Data in spreadsheets is often called "tabular" or "structured" data. Common errors include:

  • Data entry errors like typos, misspellings
  • Non-normalized values (i.e., some values are "USA" and some are "United States")
  • Handling of null values (i.e., N/A, 0, blanks)
    • A null just means "we don't know." However, this is indicated in many different ways depending on who entered the data. 
  • Differences in character encoding 
  • Structure of data does not match what you need 

Formats

Spreadsheet Formats

The most common and compatible file formats for tabular data is CSV (comma separated values) and TSV (tab separated values). Avoid using proprietary formats like those found with Microsoft Excel (XLSX and XLS), as those files can only be read by that program. A CSV or TSV file can be read in both software programs like Excel, and in any text editor. 

Non-spreadsheet Formats

Other data formats include HTML, XML, JSON, RData, and others.
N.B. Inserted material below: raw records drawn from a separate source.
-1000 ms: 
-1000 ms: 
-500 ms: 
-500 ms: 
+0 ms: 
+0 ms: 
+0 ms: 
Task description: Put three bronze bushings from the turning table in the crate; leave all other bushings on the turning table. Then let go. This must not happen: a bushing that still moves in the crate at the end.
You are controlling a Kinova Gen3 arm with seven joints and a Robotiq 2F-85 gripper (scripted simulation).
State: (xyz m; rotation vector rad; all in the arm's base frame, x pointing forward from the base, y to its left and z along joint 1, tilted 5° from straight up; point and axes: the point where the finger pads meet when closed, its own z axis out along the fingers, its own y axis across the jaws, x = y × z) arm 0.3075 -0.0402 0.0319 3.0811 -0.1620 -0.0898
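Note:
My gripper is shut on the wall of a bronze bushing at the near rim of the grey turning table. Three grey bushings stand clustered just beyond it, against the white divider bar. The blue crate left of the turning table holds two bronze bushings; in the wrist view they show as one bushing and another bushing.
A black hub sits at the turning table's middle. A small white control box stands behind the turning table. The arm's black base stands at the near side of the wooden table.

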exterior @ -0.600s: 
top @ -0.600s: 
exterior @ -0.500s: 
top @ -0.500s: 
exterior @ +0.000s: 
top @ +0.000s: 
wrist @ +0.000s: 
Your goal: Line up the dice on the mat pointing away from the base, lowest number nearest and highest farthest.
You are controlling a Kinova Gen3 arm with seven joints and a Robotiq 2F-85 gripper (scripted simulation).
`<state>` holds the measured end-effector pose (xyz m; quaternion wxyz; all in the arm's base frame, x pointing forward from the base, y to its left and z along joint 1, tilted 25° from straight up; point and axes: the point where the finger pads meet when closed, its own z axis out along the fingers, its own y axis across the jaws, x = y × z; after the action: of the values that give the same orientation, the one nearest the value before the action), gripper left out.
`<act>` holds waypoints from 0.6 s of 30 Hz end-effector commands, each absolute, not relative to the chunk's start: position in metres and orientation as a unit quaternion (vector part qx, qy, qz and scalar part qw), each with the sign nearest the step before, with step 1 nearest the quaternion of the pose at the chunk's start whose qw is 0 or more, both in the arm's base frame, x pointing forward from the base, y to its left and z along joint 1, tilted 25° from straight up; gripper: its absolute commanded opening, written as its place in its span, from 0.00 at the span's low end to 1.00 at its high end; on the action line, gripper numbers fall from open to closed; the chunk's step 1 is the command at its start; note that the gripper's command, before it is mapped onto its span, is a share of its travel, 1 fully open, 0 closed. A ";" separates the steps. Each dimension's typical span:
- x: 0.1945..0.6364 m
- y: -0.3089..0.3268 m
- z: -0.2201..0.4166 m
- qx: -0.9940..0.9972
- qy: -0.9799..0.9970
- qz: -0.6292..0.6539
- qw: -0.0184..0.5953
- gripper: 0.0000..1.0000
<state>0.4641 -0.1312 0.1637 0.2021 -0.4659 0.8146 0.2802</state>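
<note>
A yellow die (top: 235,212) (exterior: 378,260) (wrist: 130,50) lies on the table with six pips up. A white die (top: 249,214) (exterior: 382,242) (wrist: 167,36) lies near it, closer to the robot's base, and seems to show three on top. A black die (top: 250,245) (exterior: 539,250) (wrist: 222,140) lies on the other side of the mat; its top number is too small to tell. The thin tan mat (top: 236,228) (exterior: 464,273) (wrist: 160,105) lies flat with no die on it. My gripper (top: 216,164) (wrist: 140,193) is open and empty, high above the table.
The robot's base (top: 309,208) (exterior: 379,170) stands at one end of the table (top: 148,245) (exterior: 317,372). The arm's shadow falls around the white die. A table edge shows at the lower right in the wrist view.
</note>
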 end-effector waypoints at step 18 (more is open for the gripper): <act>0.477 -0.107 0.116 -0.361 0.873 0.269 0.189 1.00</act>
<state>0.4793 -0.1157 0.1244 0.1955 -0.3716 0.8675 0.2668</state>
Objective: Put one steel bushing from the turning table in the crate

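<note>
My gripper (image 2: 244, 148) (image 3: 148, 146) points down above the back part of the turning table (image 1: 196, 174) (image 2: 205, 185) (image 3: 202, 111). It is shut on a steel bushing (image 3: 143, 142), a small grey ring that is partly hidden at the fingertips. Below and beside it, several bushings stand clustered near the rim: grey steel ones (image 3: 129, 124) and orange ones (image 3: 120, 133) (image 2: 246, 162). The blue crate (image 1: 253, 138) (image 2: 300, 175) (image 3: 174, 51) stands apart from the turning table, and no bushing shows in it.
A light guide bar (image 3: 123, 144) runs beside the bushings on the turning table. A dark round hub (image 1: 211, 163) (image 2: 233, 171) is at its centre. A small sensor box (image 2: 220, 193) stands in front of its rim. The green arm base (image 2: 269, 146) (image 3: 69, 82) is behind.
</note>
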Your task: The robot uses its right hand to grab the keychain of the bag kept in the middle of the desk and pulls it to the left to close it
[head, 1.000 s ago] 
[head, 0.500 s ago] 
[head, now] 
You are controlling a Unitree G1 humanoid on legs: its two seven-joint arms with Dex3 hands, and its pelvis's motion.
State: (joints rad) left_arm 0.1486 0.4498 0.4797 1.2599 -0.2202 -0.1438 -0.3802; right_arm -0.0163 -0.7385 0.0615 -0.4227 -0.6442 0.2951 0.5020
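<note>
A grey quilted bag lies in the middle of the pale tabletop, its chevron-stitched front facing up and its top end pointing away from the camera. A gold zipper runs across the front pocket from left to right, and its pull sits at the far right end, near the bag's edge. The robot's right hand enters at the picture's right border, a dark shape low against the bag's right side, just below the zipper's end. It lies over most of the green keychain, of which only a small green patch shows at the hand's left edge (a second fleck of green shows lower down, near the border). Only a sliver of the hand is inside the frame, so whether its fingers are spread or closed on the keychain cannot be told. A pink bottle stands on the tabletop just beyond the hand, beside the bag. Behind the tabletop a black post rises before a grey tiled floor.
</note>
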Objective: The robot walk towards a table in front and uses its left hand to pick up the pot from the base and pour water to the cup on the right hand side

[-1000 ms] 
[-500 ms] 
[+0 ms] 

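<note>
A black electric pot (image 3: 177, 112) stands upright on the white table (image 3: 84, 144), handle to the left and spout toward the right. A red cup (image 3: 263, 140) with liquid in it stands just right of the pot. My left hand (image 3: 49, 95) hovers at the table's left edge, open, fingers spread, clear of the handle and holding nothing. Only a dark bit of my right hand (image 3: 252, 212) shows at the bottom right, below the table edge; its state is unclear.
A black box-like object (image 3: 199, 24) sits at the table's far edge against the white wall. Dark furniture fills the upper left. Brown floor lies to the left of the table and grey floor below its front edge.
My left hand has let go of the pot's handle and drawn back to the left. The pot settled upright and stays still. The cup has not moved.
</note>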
Data is these formats is still considered structured, as they have a predefined structure the data fits into. Commons errors will be similar to those listed above, though there may be special considerations with these formats. For example, JSON data often has multiple values per field, so transforming that to a CSV will require splitting them up. 

Not sure of your format?

Some basic examples are below, but if you're not sure of your data's format, we can help! Contact the Scholarly Commons (sc@library.illinois.edu) to get started. 

Here is an example of XML data, which looks similar to HTML.
 

<cat>
  <name>Zeus</name>
  <color>tabby</color>
  <age>6</age>
</cat>

XML will often have an associated "namespace" or "schema," which denotes the data's structure.

Here is an example of JSON data, which looks similar to a Python dictionary. 

"name":"Zeus""color":"tabby", "age":}

Tools

Software Programs

OpenRefine is an excellent tool to clean up structured data. It works with spreadsheet formats like CSV or TSV, as well as JSON, XML, Excel, and others. It offers powerful algorithms to detect errors, and has a simple interface. Check out our library guide on OpenRefine for help with using the program.

If you'd rather do your data cleaning by hand, you can edit your data directly and easily in a spreadsheet program like Microsoft Excel or OpenOffice Calc

Regular Expressions 

Regular expressions, also called regex, is a powerful tool for searching, and can be used to clean up data. Check out this lesson on the Programming Historian for more information. Regex can be used to find common errors and correct them with a programming language. 

Programming Languages

Programming languages like Python and R allow those familiar with coding to edit large amounts of data at once. Programming languages can be combined with regular expressions to perform large-scale operations, like finding all errors of a certain type and replacing them with the correct word. 

Text Editors

You could also use any basic text editor to clean up data, though it may be more time intensive. Notepad++ is a good option and is able to read many formats.